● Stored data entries
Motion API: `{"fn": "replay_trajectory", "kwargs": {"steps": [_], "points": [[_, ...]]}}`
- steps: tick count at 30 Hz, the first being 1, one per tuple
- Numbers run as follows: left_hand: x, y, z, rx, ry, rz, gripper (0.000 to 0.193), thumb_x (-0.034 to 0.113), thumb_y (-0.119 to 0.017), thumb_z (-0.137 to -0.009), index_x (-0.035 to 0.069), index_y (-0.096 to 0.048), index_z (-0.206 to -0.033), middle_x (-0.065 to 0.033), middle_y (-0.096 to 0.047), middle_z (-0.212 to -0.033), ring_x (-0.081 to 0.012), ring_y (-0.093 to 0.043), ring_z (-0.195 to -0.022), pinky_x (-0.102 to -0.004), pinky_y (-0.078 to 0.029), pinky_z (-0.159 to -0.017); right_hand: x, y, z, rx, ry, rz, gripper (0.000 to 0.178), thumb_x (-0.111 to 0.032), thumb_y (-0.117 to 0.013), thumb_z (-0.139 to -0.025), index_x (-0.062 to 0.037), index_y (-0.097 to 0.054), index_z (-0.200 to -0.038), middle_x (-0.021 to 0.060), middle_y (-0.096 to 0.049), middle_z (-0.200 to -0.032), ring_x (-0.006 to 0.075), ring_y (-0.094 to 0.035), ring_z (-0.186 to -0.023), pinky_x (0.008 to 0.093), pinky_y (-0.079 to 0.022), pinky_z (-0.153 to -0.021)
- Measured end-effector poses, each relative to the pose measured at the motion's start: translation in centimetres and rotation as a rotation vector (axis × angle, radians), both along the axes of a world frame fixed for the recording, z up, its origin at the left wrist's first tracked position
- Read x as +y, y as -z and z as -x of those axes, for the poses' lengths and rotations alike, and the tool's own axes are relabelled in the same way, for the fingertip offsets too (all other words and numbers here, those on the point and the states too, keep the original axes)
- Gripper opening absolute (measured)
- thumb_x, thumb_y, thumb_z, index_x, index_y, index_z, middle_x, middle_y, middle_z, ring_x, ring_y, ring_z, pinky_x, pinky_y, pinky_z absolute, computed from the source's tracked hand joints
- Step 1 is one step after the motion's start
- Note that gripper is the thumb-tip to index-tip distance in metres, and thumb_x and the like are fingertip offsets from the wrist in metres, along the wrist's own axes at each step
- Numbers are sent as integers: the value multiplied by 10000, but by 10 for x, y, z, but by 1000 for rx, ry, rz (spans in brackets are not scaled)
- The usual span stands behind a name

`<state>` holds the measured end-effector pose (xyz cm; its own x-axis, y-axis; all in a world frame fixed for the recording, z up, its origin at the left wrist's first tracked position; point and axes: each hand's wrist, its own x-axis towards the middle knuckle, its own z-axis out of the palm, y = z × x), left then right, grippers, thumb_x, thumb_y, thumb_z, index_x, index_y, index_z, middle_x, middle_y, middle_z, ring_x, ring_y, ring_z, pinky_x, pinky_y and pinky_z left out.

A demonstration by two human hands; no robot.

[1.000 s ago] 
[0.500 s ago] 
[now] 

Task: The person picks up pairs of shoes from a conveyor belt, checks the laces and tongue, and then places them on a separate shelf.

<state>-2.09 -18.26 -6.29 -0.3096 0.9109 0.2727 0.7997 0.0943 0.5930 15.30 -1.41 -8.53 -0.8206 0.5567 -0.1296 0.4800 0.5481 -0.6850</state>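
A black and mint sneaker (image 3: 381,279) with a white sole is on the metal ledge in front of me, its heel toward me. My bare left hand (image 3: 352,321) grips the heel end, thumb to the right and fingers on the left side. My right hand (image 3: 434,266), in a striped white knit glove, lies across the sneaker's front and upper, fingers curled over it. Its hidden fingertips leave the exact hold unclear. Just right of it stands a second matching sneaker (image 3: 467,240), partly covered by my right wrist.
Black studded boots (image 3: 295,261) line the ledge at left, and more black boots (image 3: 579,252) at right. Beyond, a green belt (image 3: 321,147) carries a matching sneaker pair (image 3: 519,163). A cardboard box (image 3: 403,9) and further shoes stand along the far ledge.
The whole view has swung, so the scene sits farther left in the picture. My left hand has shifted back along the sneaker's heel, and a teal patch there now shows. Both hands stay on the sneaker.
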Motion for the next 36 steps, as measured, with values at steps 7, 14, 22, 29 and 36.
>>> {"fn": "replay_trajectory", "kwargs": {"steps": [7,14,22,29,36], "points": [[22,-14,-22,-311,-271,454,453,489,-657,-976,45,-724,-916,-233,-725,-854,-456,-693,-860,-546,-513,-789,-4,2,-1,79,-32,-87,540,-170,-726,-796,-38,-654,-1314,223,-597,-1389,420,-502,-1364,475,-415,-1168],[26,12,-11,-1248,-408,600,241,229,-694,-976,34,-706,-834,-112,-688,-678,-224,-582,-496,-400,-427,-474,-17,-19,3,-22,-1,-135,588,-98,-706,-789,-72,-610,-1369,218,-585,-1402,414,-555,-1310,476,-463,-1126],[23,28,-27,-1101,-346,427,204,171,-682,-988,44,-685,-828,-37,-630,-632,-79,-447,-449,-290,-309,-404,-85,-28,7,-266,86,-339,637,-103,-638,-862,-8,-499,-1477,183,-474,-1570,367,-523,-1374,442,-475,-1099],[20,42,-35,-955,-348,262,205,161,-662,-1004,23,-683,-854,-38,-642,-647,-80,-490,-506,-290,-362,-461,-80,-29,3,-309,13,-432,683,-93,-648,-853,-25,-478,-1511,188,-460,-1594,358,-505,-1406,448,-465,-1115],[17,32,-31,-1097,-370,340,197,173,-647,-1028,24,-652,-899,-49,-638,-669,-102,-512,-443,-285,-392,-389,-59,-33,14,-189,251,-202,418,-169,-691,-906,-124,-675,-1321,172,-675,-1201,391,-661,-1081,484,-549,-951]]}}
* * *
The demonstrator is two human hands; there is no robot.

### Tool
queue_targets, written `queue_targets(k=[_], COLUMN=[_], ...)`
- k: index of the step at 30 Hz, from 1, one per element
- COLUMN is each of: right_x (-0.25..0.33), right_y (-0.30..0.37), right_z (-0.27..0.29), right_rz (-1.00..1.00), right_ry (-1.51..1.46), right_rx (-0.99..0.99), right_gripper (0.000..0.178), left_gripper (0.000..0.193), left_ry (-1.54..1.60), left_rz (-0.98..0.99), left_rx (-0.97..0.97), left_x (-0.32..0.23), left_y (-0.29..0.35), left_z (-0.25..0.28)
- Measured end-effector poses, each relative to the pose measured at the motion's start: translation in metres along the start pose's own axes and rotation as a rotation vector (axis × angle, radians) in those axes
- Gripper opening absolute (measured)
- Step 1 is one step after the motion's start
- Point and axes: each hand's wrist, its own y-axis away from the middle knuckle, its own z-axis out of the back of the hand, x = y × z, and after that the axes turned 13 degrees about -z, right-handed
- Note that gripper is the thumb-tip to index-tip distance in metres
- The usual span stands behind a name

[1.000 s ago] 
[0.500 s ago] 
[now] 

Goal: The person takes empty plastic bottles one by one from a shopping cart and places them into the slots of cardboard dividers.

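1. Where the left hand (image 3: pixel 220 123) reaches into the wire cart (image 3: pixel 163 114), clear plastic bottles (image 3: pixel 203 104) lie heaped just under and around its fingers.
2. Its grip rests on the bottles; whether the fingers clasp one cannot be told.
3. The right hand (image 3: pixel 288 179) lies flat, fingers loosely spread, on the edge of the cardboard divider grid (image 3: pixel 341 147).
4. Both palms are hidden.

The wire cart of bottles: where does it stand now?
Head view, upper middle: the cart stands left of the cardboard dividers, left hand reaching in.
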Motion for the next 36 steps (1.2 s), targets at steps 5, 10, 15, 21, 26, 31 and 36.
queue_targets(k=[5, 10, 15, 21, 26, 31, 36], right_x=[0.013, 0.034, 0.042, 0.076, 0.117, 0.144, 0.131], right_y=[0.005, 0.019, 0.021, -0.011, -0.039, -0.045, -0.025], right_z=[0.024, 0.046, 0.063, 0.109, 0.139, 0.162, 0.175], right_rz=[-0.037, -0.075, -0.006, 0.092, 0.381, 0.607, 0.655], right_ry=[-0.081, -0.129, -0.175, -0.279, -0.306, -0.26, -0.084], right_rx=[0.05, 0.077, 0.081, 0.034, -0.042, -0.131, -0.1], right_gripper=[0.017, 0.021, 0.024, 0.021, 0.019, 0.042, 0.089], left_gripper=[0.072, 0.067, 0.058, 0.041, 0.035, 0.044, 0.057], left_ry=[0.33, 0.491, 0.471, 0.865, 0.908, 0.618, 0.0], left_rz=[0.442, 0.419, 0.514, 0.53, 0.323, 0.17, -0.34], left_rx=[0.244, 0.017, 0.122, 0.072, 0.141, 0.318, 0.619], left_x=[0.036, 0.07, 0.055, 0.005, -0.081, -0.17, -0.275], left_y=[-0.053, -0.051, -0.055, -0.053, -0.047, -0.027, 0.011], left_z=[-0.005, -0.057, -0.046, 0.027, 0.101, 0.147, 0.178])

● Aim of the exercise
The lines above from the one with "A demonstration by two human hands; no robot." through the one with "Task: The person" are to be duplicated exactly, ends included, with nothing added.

● Solution for this exercise
A demonstration by two human hands; no robot.

[1.000 s ago] 
[0.500 s ago] 
[now] 

Task: The person picks up pairs of shoes from a conveyor belt, checks the laces and tongue, and then places them on a separate shelf.

The output is now complete.